Elément central de l’argumentation : dissocier l’usage de sa pensée dans le cadre de son métier et celui en tant que savant (usage public). Difficulté d’entendre ceci pour nous (cf. plus haut). Notre être public est celui qui a accès à l’universel. L’ordre social implique l’obéissance, la passivité (exemple du soldat). On ne discute pas dans une tranchée, on ne fait pas d’économie lorsqu’on paye ses impôts. Kant reconnaît l’emprise du politique, mais lui assigne comme limite son incapacité à régir les consciences. L’obéissance laisse libre le jugement (« Obéissez, mais ne respectez pas » Alain) ; notre pensée ne se réduit pas a notre profession (« placer son jugement au dessus de son empire » Montaigne, Essais III 7, « de ménager sa volonté »).

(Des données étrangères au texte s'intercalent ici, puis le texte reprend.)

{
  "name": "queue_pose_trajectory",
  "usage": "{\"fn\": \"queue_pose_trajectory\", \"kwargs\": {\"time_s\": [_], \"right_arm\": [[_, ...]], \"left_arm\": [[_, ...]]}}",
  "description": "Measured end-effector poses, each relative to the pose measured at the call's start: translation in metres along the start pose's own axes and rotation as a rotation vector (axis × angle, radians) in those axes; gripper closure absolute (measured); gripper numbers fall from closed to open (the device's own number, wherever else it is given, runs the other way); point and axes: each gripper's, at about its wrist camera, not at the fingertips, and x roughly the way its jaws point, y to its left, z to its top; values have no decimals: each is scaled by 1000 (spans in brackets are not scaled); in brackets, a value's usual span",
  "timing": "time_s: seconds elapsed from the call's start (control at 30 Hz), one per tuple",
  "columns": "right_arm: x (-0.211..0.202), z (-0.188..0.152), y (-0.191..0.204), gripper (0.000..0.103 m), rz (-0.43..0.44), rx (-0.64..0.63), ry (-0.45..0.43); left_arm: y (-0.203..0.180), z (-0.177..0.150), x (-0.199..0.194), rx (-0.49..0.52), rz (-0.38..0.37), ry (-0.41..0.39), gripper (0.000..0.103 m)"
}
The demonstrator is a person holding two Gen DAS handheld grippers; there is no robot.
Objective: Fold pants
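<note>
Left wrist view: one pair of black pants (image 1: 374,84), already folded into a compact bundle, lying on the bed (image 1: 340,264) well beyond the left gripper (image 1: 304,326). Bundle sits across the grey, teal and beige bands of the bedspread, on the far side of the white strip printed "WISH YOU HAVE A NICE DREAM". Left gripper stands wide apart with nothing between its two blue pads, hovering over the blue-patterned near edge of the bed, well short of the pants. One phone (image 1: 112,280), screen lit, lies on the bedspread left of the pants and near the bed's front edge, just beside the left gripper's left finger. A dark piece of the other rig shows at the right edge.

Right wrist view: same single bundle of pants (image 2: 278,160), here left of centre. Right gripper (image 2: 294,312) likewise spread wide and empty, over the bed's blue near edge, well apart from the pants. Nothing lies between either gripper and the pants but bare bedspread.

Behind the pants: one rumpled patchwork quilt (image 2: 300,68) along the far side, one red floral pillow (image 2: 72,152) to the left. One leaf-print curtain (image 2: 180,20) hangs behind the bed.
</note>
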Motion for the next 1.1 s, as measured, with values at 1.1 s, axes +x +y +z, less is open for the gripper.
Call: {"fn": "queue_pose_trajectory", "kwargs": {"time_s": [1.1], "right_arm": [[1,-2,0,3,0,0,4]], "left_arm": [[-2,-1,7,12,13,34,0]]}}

L’homme libre doit donc se vouloir double, cœur du problème. L’homme « sincère » qui tout d’une pièce exprime ce qu’il est ou fait n’est pas libre, car il ne sait dissocier en lui-même ce qui ne concerne que lui et ce qui témoigne de son humanité. « être sincère avec soi-même », « assumer ce qu’on est », autant d’injonctions qui, sous couvert d’émancipation, prône en réalité l’indistinction, le consentement à soi, la passivité. Gloire à l’hypocrite qui, au moins, a deux pensées, et devine ce que c’est que penser !

De même une société sans dehors, sans envers, sans capacité d’échapper à une homogénéité radicale n’est pas propice à la liberté. Concevoir la valeur d’un homme par son salaire ou sa position économique, prétendre classer les hommes par une valeur unique, tel est le rêve des aristocraties. Une ploutocratie pensera économie ; une timocratie, guerre et politique. Mais une république veut la dissociation de l’être et de la valeur, de la fonction et du mérite. Ainsi Pascal donne-t-il, dans les Discours sur la condition des Grands, une leçon de républicanisme à un jeune aristocrate : être libre ensemble, c’est veiller à dissocier établissement et nature etc. L’idée d’ascension sociale est serve car elle laisse croire que la seule valeur qui est estimable, c’est la « réussite sociale » ; en cela l’école devient maîtresse de servitude : nous ne sommes pas là pour sélectionner des chefs, mais apprendre qu’on ne juge pas un homme sur son salaire! Ou bien avouons qu’il est non seulement difficile, mais encore honteux et indigne d’être ouvrier ou paysan! Je conçois qu’un prince méprise son valet, est-ce pourtant le mépris de classe qui doit présider au jugement commun?